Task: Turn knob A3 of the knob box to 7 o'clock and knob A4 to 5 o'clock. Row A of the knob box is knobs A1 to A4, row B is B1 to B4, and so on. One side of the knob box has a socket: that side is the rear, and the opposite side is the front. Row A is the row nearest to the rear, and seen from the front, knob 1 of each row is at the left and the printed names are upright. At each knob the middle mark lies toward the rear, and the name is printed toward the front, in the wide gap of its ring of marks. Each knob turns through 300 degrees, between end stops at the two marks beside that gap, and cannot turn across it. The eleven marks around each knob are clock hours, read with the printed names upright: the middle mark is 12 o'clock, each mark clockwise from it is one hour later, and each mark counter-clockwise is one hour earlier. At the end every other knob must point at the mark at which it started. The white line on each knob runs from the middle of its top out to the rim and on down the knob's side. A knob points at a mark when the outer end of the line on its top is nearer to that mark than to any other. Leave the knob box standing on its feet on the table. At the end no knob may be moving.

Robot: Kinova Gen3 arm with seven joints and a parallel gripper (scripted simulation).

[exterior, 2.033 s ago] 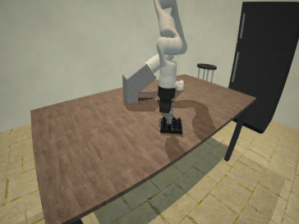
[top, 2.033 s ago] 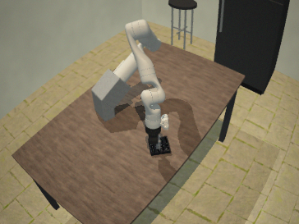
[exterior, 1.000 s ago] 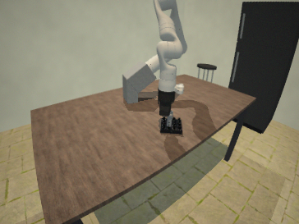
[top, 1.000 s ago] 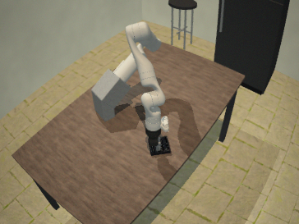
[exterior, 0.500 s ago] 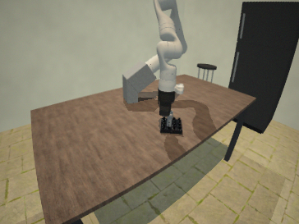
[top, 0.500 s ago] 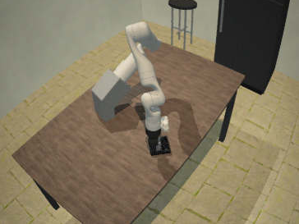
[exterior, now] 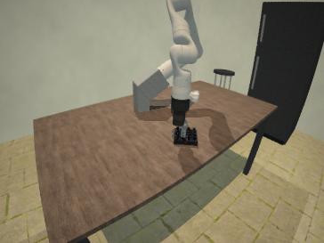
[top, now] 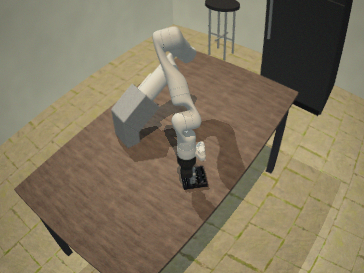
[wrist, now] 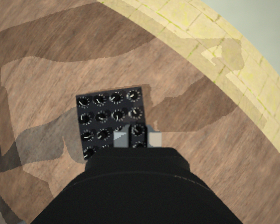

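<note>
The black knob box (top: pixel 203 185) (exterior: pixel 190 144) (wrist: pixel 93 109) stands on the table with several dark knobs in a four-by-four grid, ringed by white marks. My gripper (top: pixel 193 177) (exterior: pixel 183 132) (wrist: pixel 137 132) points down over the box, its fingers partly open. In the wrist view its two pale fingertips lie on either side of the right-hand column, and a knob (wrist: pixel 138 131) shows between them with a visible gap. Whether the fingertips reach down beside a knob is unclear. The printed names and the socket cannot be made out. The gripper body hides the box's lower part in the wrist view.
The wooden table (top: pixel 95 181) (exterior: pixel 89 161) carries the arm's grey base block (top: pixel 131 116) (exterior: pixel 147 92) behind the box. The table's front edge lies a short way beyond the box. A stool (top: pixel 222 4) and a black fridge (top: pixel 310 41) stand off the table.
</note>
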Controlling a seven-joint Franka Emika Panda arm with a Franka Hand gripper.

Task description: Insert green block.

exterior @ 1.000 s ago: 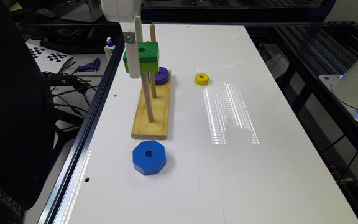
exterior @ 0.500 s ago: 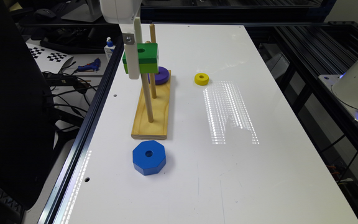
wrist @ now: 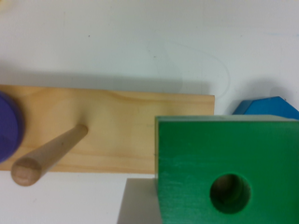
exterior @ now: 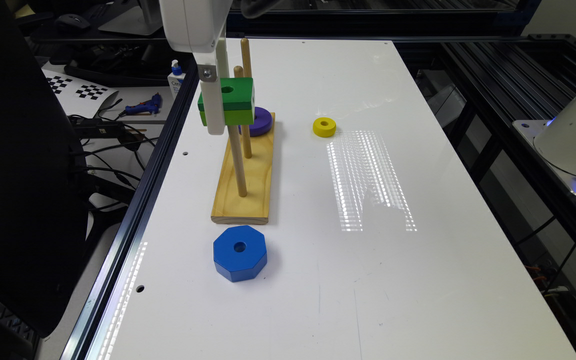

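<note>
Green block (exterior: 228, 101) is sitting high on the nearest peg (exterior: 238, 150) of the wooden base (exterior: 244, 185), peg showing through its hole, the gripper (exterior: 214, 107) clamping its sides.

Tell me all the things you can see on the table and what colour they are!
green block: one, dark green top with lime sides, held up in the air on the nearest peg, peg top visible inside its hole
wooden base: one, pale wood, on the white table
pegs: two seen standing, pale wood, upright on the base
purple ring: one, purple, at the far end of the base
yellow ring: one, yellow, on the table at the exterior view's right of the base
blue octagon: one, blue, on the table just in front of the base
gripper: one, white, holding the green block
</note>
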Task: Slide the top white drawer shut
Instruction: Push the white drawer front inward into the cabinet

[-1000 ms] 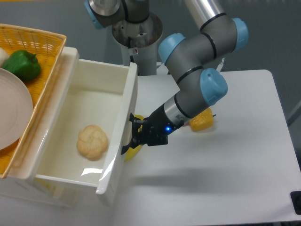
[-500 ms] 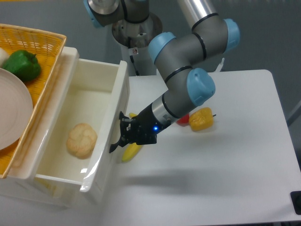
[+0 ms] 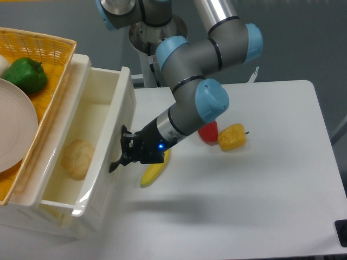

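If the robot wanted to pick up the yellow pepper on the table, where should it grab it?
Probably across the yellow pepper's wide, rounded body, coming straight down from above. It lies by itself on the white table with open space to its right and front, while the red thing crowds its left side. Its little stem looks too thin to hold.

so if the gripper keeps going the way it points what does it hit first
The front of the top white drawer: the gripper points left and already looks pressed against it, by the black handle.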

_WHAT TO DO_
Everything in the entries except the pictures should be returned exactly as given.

_EXPECTED ANSWER_
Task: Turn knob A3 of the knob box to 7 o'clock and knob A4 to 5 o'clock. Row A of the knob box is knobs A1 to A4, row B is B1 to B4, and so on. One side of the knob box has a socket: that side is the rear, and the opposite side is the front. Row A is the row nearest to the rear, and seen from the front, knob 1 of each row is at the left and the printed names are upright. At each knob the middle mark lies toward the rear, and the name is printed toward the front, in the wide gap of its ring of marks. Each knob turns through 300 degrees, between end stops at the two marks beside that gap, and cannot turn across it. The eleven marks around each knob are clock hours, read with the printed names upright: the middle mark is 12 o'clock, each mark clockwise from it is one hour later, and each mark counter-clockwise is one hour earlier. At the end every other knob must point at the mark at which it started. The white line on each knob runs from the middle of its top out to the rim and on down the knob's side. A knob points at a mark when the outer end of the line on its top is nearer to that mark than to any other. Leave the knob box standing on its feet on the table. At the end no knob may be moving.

Robot: Kinova Gen3 arm with seven joints and a parallel gripper (scripted simulation).

[exterior, 2.033 s ago] 
[top, 2.033 s ago] 
[exterior, 1.000 s ago] 
[top, 1.000 s ago] 
[exterior, 0.500 s ago] 
[top, 0.500 s ago] 
[exterior, now] 
[top, now] 
[wrist, now] 

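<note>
The black knob box (top: pixel 203 185) (exterior: pixel 190 144) (wrist: pixel 93 109) stands on the table with several dark knobs in a four-by-four grid, ringed by white marks. My gripper (top: pixel 193 177) (exterior: pixel 183 132) (wrist: pixel 137 132) points down over the box, its fingers partly open. In the wrist view its two pale fingertips lie on either side of the right-hand column, and a knob (wrist: pixel 138 131) shows between them with a visible gap. Whether the fingertips reach down beside a knob is unclear. The printed names and the socket cannot be made out. The gripper body hides the box's lower part in the wrist view.
The wooden table (top: pixel 95 181) (exterior: pixel 89 161) carries the arm's grey base block (top: pixel 131 116) (exterior: pixel 147 92) behind the box. The table's front edge lies a short way beyond the box. A stool (top: pixel 222 4) and a black fridge (top: pixel 310 41) stand off the table.
</note>
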Controlling a seven-joint Franka Emika Panda arm with a Franka Hand gripper.

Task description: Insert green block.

exterior @ 1.000 s ago: 
exterior @ 0.500 s ago: 
wrist @ now: 
exterior @ now: 

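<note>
Green block (exterior: 228, 101) is sitting high on the nearest peg (exterior: 238, 150) of the wooden base (exterior: 244, 185), peg showing through its hole, the gripper (exterior: 214, 107) clamping its sides.

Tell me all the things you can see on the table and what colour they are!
green block: one, dark green top with lime sides, held up in the air on the nearest peg, peg top visible inside its hole
wooden base: one, pale wood, on the white table
pegs: two seen standing, pale wood, upright on the base
purple ring: one, purple, at the far end of the base
yellow ring: one, yellow, on the table at the exterior view's right of the base
blue octagon: one, blue, on the table just in front of the base
gripper: one, white, holding the green block
</note>
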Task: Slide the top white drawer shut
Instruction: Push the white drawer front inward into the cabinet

[-1000 ms] 
[-500 ms] 
[+0 ms] 

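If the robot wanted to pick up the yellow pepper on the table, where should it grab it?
Probably across the yellow pepper's wide, rounded body, coming straight down from above. It lies by itself on the white table with open space to its right and front, while the red thing crowds its left side. Its little stem looks too thin to hold.

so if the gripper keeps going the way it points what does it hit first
The front of the top white drawer: the gripper points left and already looks pressed against it, by the black handle.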

No more output is needed.